- [Problem]:
Look for the line containing "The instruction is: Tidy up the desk" and the line containing "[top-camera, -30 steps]" in the entries below. Copy those two and all lines between them exactly, leaving out pictures.

[Collection entries]
· · · · · · ·
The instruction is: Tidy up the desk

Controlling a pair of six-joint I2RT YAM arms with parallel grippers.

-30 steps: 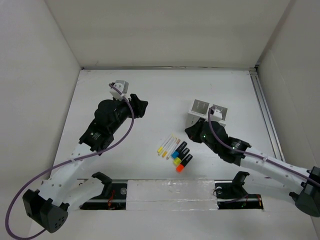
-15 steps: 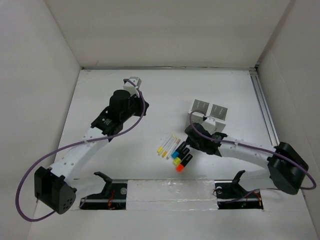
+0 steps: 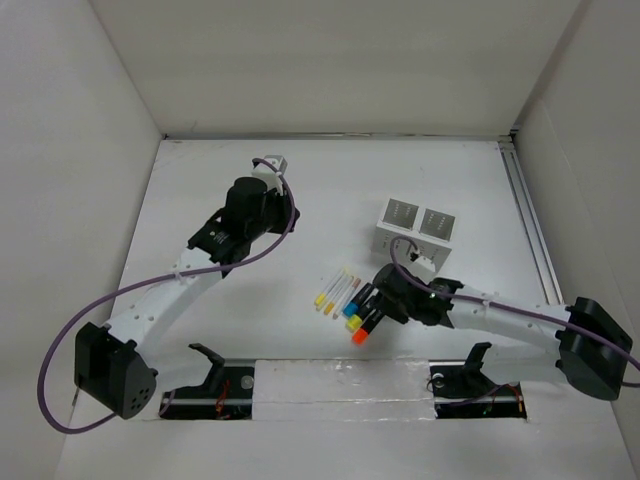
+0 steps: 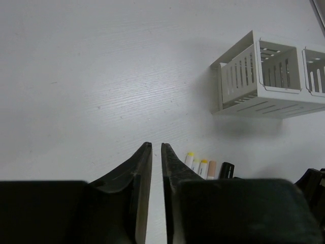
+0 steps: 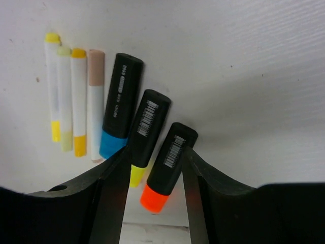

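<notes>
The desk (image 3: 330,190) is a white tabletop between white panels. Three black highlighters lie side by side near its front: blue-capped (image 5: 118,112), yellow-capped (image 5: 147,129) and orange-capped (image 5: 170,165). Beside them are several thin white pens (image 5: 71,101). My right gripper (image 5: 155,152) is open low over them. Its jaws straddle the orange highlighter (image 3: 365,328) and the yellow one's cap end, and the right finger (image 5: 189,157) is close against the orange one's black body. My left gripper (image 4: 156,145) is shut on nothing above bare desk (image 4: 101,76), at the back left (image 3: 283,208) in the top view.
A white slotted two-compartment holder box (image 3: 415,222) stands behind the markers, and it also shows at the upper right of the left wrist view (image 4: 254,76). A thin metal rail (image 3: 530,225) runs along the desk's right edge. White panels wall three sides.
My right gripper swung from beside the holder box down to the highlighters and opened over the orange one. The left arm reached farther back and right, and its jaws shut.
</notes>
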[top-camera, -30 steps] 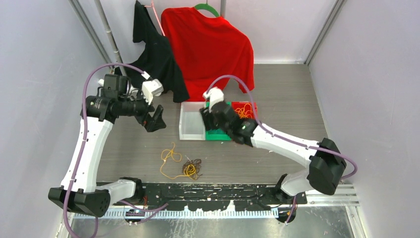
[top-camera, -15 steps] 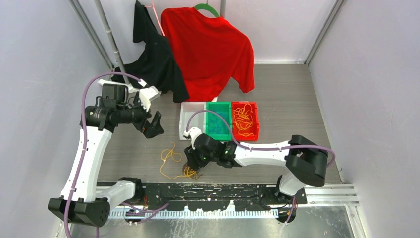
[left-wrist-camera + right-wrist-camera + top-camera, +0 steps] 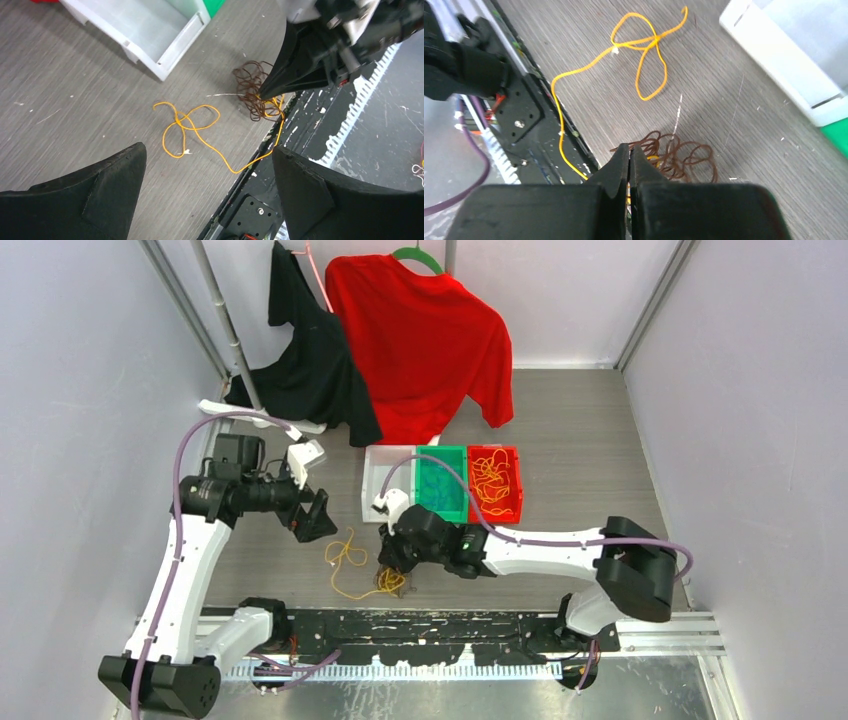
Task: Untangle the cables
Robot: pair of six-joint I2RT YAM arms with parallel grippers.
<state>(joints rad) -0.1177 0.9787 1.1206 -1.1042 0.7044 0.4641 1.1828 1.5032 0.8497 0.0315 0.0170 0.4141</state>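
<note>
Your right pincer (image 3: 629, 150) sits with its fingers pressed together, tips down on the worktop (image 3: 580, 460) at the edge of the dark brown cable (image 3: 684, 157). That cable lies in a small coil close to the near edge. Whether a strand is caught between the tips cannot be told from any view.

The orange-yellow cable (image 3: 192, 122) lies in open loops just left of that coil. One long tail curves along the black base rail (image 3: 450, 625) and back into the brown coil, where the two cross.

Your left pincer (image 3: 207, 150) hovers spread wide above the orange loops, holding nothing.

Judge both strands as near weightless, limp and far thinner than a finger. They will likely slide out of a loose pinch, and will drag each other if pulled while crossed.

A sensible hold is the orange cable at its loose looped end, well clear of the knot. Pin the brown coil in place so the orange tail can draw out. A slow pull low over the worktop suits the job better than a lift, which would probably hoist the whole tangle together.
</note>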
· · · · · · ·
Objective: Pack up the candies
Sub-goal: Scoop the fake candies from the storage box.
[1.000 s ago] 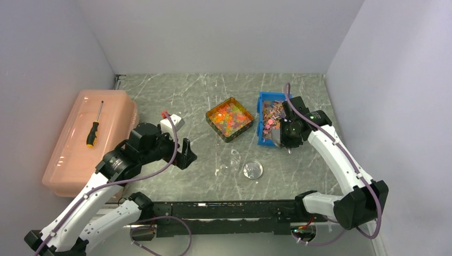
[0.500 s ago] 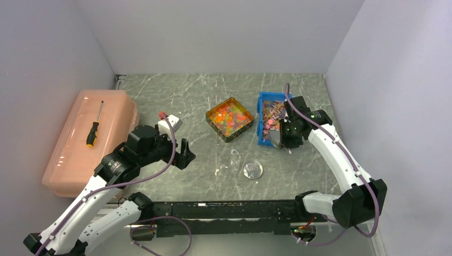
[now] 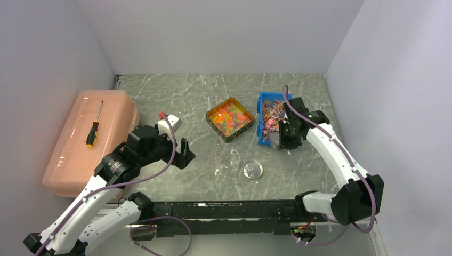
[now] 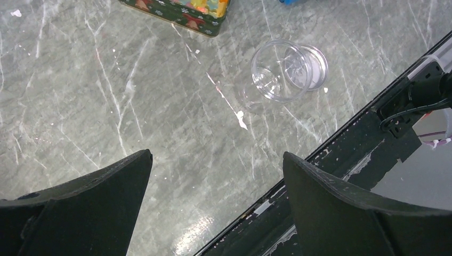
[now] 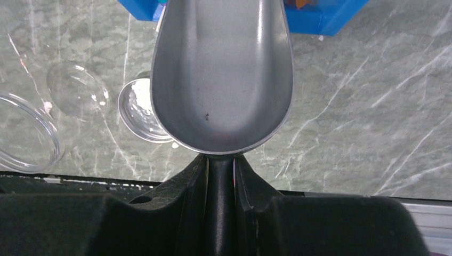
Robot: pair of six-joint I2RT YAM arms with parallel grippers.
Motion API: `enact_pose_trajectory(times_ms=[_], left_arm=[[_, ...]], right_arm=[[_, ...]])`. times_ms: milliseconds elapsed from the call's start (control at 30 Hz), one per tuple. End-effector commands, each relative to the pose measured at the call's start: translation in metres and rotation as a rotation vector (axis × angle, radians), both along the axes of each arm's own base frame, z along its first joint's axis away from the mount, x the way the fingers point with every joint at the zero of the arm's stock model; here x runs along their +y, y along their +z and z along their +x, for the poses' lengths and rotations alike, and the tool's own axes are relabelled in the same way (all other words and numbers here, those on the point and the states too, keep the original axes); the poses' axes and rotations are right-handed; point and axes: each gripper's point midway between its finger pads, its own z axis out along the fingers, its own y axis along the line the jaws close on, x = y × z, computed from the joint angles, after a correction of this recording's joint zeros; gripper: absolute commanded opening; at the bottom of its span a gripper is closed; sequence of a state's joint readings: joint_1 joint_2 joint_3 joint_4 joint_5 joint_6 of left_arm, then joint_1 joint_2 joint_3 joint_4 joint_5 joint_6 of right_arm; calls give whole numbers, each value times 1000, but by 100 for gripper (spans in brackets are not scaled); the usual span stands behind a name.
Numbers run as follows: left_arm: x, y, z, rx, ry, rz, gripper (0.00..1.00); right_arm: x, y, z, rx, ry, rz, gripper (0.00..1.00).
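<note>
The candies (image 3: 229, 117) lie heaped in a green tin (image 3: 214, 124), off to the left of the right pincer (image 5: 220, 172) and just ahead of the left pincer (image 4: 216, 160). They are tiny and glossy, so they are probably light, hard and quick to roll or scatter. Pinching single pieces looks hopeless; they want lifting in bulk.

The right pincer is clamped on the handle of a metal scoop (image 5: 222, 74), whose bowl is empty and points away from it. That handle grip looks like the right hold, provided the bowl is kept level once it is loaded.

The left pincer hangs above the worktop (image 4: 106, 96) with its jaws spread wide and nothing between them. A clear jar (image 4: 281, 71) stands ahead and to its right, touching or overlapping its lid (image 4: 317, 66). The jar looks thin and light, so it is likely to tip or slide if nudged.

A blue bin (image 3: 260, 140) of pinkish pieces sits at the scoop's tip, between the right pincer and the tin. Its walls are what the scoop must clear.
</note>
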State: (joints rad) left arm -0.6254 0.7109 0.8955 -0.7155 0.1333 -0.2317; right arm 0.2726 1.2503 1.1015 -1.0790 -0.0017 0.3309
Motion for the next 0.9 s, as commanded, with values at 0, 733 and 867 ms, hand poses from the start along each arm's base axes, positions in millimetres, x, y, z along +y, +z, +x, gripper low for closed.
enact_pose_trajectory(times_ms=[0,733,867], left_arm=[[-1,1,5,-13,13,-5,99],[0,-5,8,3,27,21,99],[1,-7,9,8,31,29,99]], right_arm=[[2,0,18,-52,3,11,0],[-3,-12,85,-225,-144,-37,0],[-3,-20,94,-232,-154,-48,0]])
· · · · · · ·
- [Expected output]:
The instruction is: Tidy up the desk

Controlling a pair of six-joint I2RT YAM arms with parallel grippers.

-30 steps: 
-15 steps: 
+0 steps: 
+0 steps: 
+0 steps: 

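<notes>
The desk (image 3: 330,190) is a white tabletop between white panels. Three black highlighters lie side by side near its front: blue-capped (image 5: 118,112), yellow-capped (image 5: 147,129) and orange-capped (image 5: 170,165). Beside them are several thin white pens (image 5: 71,101). My right gripper (image 5: 155,152) is open low over them. Its jaws straddle the orange highlighter (image 3: 365,328) and the yellow one's cap end, and the right finger (image 5: 189,157) is close against the orange one's black body. My left gripper (image 4: 156,145) is shut on nothing above bare desk (image 4: 101,76), at the back left (image 3: 283,208) in the top view.
A white slotted two-compartment holder box (image 3: 415,222) stands behind the markers, and it also shows at the upper right of the left wrist view (image 4: 254,76). A thin metal rail (image 3: 530,225) runs along the desk's right edge. White panels wall three sides.
My right gripper swung from beside the holder box down to the highlighters and opened over the orange one. The left arm reached farther back and right, and its jaws shut.
</notes>
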[top-camera, -30 steps] 

The given output is the complete response.